Masks and superspreaders

What is sometimes called a 90/10 or 80/20 rule or the Pareto principle, crops up a lot in life. If you doing are research, 90% of the best results come from 10% of your effort (sadly it is typically not possible to work out in advance which 10%!). It also seems to apply to the COVID-19 pandemic. 80% of the infections come from from 20% of the infected carriers. As I talked about in the previous blog post, there are superspreading events, in which one infected person can infect tens of other people, in one day. At the other end of the spectrum, many infected people do not pass the virus on to even one other trticperson. With colleagues I am working on understanding how masks work, which leads to the question: Can wearing mask use reduce the number of these superspreading events?

This is hard question to answer. The superspreading events are associated with an infected person sharing space with a lot of other people, for example at a wedding. There are two obvious possibilities for the transmission to many people during the wedding. The first is that the infected person mingled during the wedding, so breathing directly on many other people. That’s possible, mingling and talking to many people often happens at these events.

The second is that the room was not well ventilated and that the infected person just breathed out a lot of virus, filling the room with small virus-containing droplets, that the wedding guests inhaled.

Now biology in general, and virus transmission in particular, is complex, so it may be a combination of both, but nonetheless it is useful, to think about these two mechanisms for transmission.

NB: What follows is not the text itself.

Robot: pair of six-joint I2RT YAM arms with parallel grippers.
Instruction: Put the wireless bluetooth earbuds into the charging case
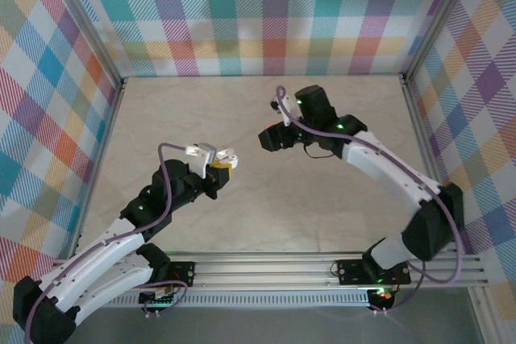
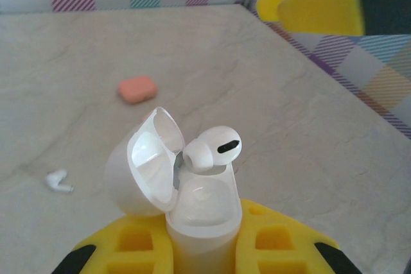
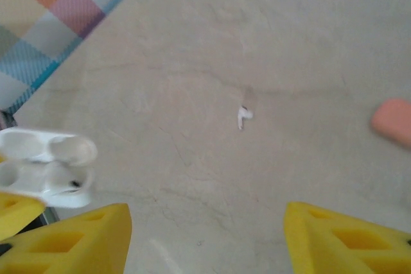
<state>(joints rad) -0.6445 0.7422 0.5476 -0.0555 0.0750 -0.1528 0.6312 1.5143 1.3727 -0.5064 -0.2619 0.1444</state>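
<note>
My left claw [image 2: 203,248] pinches the white case [image 2: 209,208], whose lid is open. One white earbud [image 2: 212,149] sticks out of its top. My right claw [image 3: 209,239] is spread and holds nothing. A second white earbud [image 3: 244,117] lies on the table [image 3: 192,49] ahead of it, near a pink case [image 3: 393,122].

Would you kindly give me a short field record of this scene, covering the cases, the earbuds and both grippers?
white case: lid open, held upright by left gripper
seated earbud: white, sitting high in one well of the white case
loose earbud: white, lying on the table
pink case: shut, on the table, apart from the loose earbud
left gripper: shut on the white case
right gripper: open, empty, above the table
</note>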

Now wearing masks should reduce but not eliminate the risk of transmission via both mechanisms*, although it should help more with the first than the second. Transmission between two people talking to each other within a metre or so seems likely to involve virus being transmitted in relatively large droplets which masks filter out efficiently, while transmission over several metres must be more via much smaller droplets that are filtered out less efficiently by masks.

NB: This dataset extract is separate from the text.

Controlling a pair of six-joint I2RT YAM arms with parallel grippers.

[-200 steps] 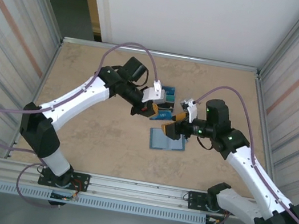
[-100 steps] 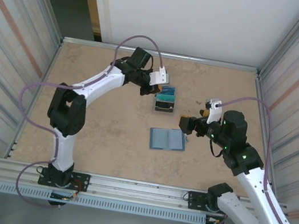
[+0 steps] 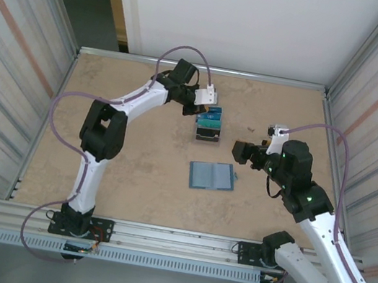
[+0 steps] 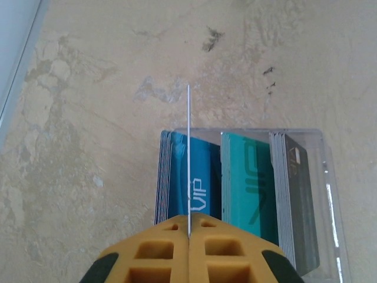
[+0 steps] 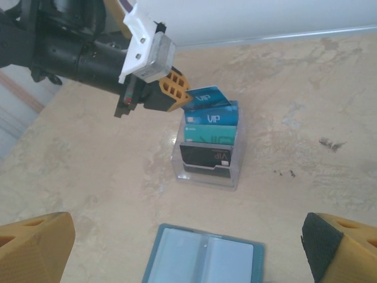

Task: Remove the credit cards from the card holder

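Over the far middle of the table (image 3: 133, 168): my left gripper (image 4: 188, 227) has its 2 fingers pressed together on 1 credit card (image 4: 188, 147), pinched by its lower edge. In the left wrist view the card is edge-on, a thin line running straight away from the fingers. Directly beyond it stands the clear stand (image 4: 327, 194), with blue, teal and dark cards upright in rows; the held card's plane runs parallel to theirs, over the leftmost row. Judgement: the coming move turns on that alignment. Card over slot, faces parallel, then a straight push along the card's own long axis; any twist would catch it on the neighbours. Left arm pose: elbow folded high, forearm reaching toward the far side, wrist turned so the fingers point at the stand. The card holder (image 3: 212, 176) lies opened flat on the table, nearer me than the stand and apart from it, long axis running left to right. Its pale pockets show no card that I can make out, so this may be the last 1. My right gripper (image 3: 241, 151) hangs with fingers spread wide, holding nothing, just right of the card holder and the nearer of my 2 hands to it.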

But in either case, masks don’t eliminate the risk. Some infected people produce huge amounts of virus, and a simple cotton or surgical mask won’t filter it all out. Wearing masks is not about making you completely safe — the virus is tiny, 100 nanometres across, and so impossible to filter out with 100% efficiency — it is just one part of a set of measures to keep the number of people infected as low as possible.

* For other ways of reducing the risk of transmission will be much more or less effective, depending on how the virus is transmitted. If it is mostly at short-range then social distancing works well to reduce risk, whereas if it is more via the room’s air then turning over the air faster is the thing to do. Open windows, crank up any air conditioning, etc.

Image at top is from CDC.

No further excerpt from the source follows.